The first stars are starting to appear. There is no sign of land anywhere on the horizon. Just a rolling and sloshing ink-black ocean. Our lifejackets all have hooks with which we can be tied to the boat if need be during the night.
Master navigators have committed to memory the rising and setting locations of about 250 stars. This is where the deck-top star compass, which features 32 points or houses, comes into play.
Once a star is identified via its location in a constellation, the master navigator checks with the compass to confirm where it rises and sets. If the star in the sky does not match the right quadrant on the deck, the navigator orders the crew to lower the tiller and correct the vaka’s course.
The ocean swell has risen to three metres now. Many of the guests and half of the crew, including the softly spoken captain and Cook Island’s only other master navigator, Peia Patai, are sleeping below deck. A few are feeding the fishes.
“Seasickness is nothing to be ashamed of,” says Tua. “Two of our crew, including young high-school apprentice Malik (who swam out to the boat to join the journey) struggle with it every time they’re on board.”
Dawn on Aitutaki
Sitting in the master navigator seat, Tua picks out the Southern Cross, Sirius, Canopus, Orion’s Belt, Scorpio, Taurus, Polaris, Spica, Deneb, Vega and Altair as each one falls into the right house on the star compass and he guides the vaka towards dawn and Aitutaki.

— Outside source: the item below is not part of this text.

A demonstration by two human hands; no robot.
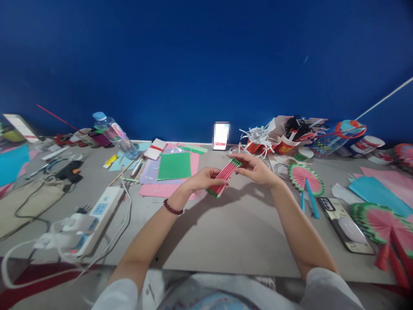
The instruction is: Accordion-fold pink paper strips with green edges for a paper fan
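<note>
A pleated strip of pink paper with green ends (224, 175) is held above the table, slanting up to the right. My left hand (206, 180) is closed on its lower left part, with the thumb along the near side. At the upper right end my right hand (253, 168) has its thumb and fingers around the green edge; their exact contact is hard to see. Behind my left hand lies a green paper sheet (174, 166) on pink paper (161, 190). To the right rests a finished-looking pink and green paper fan (306, 178) with blue sticks.
A lit phone (220, 136) leans against the blue wall. On the left are a power strip (102, 217) with cables, a water bottle (116, 134) and a glue gun (69, 173). Cups with paper scraps (256, 137), another phone (335, 215) under a white mouse (351, 229), and another fan (383, 221) stand right.
</note>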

The ocean’s rhythms must have lulled me to sleep, for when I wake Captain Patai is navigating the vaka through choppy waves and into the narrow passageway in Aitutaki’s fringing reef.
A swirling collage of aquamarine, turquoise and cream greets us. These days, of course, people fly from all over the world to discover this paradise. But to arrive here by sea, powered by the elements and guided by the stars … there is no better way to do it.